(Records from a data collection)

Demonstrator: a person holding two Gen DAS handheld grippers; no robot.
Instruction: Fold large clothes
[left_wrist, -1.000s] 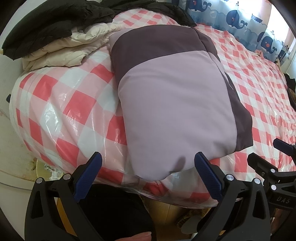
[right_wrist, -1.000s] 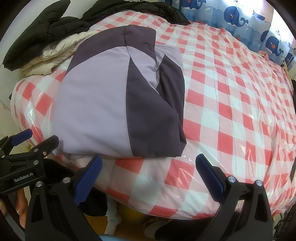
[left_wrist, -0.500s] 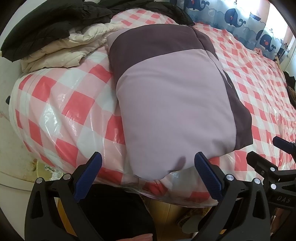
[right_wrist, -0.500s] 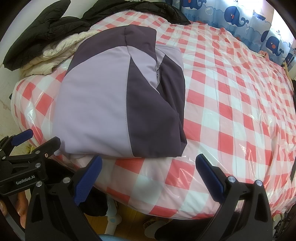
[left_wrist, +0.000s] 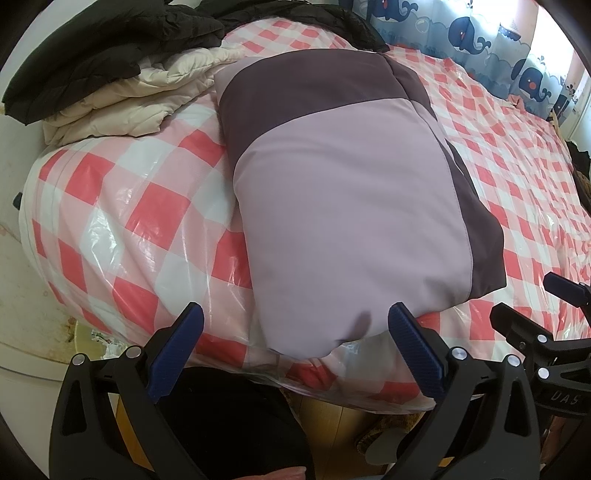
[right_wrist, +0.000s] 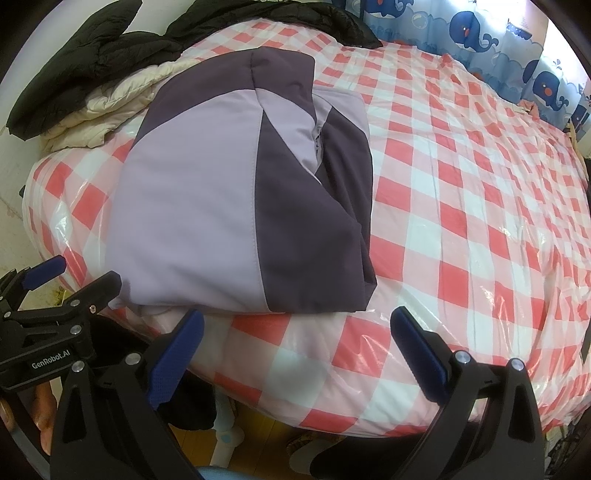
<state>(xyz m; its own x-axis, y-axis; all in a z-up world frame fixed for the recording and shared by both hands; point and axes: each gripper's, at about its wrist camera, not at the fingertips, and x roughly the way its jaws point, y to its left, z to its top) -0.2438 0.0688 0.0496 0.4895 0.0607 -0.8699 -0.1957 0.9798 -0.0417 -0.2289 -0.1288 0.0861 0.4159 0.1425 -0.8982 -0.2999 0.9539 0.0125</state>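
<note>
A folded jacket in light lilac and dark purple lies on the near corner of the bed, its lower end at the mattress edge. The right wrist view shows the same jacket as a neat rectangle with the dark panel on its right side. My left gripper hangs open just off the bed edge, right below the jacket's near end, holding nothing. My right gripper is open too, off the edge to the right of the jacket, and empty. Each gripper appears at the side of the other's view.
The bed has a red-and-white checked cover under clear plastic. A cream quilted garment and black coats are piled at the far left corner. Whale-print curtains hang behind. Wooden floor shows below the mattress edge.
Both grippers have stayed open and nearly still. The views drift only slightly; the jacket has not moved.
</note>
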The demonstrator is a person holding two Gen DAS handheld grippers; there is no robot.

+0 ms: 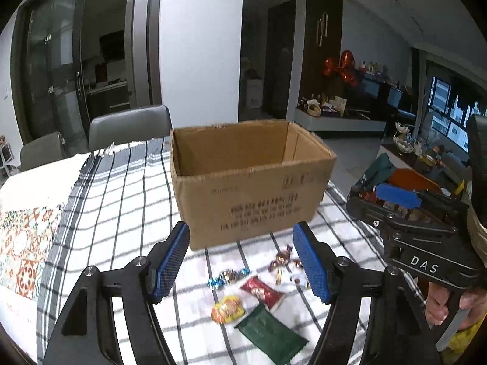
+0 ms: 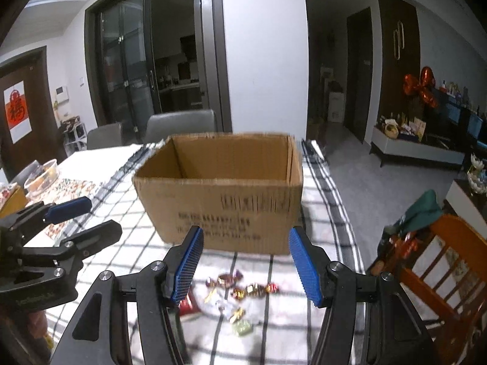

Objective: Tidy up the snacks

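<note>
We hold both grippers released and empty over the checked surface. The snacks lie low in both frames, in front of the cardboard box. In the left wrist view the left gripper frames the red packet, with the green packet running toward lower right. The right gripper frames the wrapped candies, so we judge each hand near its own cluster.
</note>
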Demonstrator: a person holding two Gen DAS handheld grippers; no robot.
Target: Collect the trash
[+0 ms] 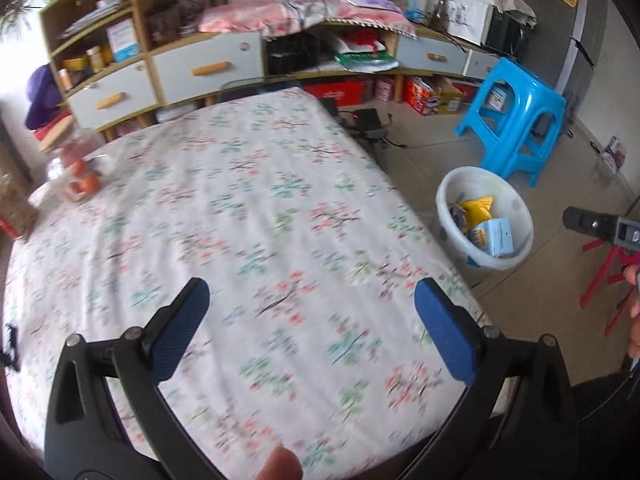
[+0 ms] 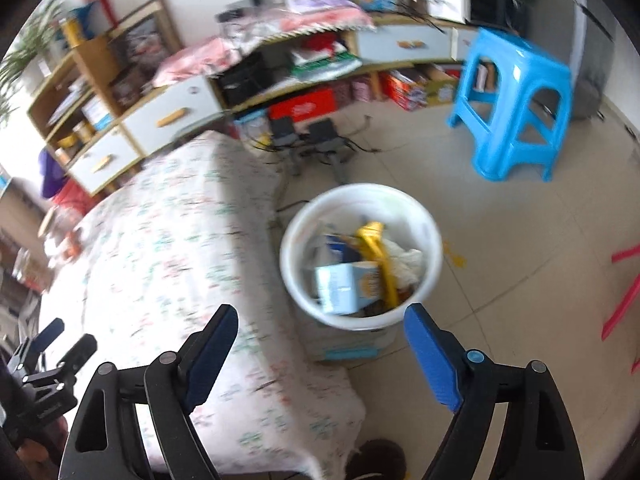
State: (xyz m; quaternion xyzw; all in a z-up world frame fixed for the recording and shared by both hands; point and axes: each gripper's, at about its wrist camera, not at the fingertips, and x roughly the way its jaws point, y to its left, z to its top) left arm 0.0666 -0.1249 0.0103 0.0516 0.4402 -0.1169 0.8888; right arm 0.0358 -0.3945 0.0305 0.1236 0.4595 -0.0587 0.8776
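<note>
A white round bin (image 1: 448, 204) stands on the floor right of the table; it also shows in the right wrist view (image 2: 296, 240). It holds trash: a yellow wrapper (image 2: 376, 252), a light blue carton (image 2: 346, 286) and white crumpled paper (image 2: 408, 260). My left gripper (image 1: 312, 304) is open and empty above the flowered tablecloth (image 1: 240, 216). My right gripper (image 2: 320, 336) is open and empty, above the bin's near rim and the table's edge. Its body also shows at the right edge of the left wrist view (image 1: 600, 226).
A bag of orange fruit (image 1: 78, 172) sits at the table's far left. A blue plastic stool (image 1: 516, 120) stands on the floor beyond the bin. A shelf unit with drawers (image 1: 208, 68) lines the back wall. Red stool legs (image 1: 604, 276) are at the right.
</note>
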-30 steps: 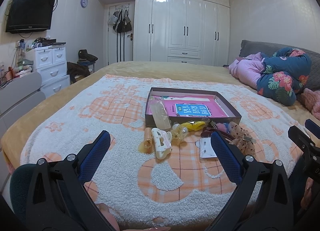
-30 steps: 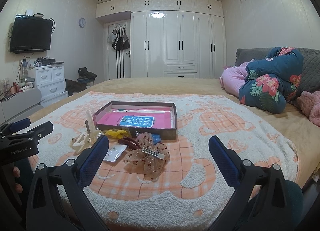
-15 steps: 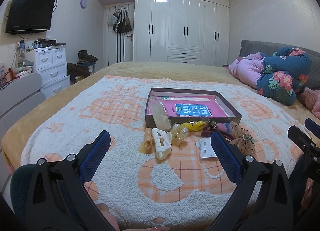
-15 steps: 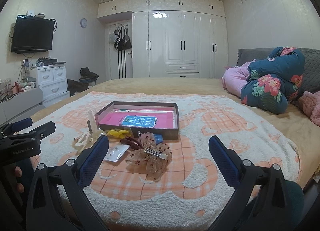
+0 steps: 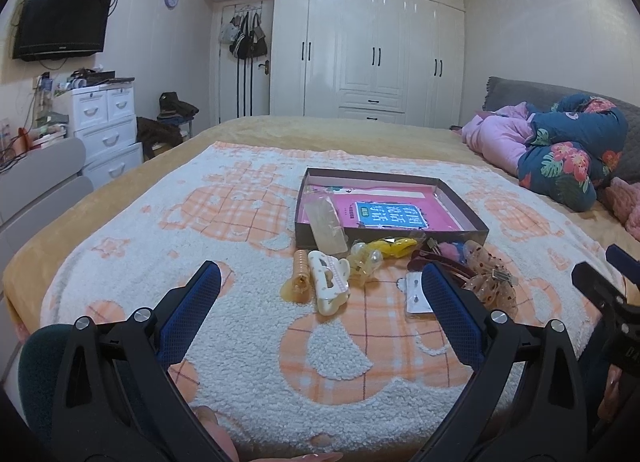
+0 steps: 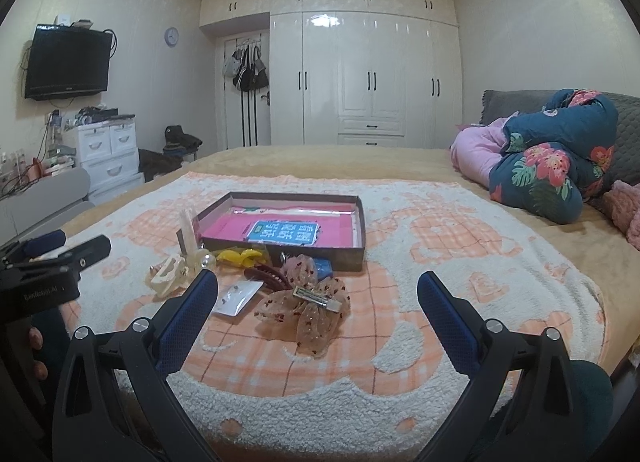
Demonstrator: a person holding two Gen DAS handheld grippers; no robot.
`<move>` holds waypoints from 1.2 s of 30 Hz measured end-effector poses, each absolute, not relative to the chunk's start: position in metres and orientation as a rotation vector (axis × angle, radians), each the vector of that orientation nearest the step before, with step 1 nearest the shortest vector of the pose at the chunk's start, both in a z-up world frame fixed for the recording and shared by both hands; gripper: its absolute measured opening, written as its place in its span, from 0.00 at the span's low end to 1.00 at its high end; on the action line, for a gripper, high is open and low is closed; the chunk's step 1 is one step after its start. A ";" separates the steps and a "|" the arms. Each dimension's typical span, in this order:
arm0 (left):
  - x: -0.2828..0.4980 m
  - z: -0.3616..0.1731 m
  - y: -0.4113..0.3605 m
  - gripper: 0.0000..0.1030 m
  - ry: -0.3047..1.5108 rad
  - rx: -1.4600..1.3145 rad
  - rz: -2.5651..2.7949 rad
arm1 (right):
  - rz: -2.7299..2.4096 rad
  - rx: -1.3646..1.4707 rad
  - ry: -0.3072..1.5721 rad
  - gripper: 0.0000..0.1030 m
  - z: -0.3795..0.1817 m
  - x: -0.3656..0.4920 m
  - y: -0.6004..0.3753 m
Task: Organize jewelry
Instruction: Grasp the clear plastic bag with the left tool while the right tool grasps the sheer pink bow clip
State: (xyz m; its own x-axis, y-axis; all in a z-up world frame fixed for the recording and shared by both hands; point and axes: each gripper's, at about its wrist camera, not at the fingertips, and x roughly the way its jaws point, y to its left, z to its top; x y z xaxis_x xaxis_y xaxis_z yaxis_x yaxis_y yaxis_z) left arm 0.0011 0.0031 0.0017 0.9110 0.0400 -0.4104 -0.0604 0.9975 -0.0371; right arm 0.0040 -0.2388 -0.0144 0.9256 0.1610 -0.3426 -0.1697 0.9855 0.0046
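Right gripper (image 6: 312, 290) edged closer to bow clip (image 6: 306, 312) over past second; left gripper (image 5: 320, 282) unchanged. Both fingers wide, empty. Box (image 5: 460, 218) unfilled; sorting not begun.

A wide-open right gripper (image 6: 318, 286) hovered over a blanket (image 6: 400, 362). Ahead lay a sheer bow clip (image 6: 308, 308), other hair clips, and a shallow box (image 6: 288, 250).

I see the box (image 5: 390, 198) far on the blanket (image 5: 240, 334); near it, claw clip (image 5: 329, 285) left, bow clip (image 5: 490, 282) right.
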 end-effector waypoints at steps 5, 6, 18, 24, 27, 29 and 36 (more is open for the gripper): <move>0.008 0.000 0.016 0.89 0.445 -0.087 0.081 | 0.179 -0.064 0.393 0.94 -0.022 0.018 -0.231; 0.010 0.000 0.020 0.89 0.451 -0.095 0.091 | 0.182 -0.064 0.407 0.94 -0.023 0.022 -0.231; 0.046 0.002 0.039 0.89 0.497 -0.127 0.110 | 0.181 -0.065 0.515 0.94 -0.042 0.070 -0.226; 0.084 -0.003 0.040 0.89 0.582 -0.162 0.073 | 0.172 -0.059 0.564 0.94 -0.050 0.095 -0.223; 0.102 -0.009 0.039 0.89 0.624 -0.192 0.035 | 0.172 -0.048 0.592 0.94 -0.055 0.105 -0.223; 0.115 -0.012 0.039 0.89 0.646 -0.223 0.004 | 0.170 -0.043 0.610 0.94 -0.059 0.110 -0.222; 0.160 -0.025 0.040 0.89 0.728 -0.263 0.006 | 0.198 -0.012 0.678 0.80 -0.070 0.124 -0.221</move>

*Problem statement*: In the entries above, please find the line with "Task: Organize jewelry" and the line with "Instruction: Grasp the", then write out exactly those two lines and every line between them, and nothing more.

*Response box*:
Task: Organize jewelry
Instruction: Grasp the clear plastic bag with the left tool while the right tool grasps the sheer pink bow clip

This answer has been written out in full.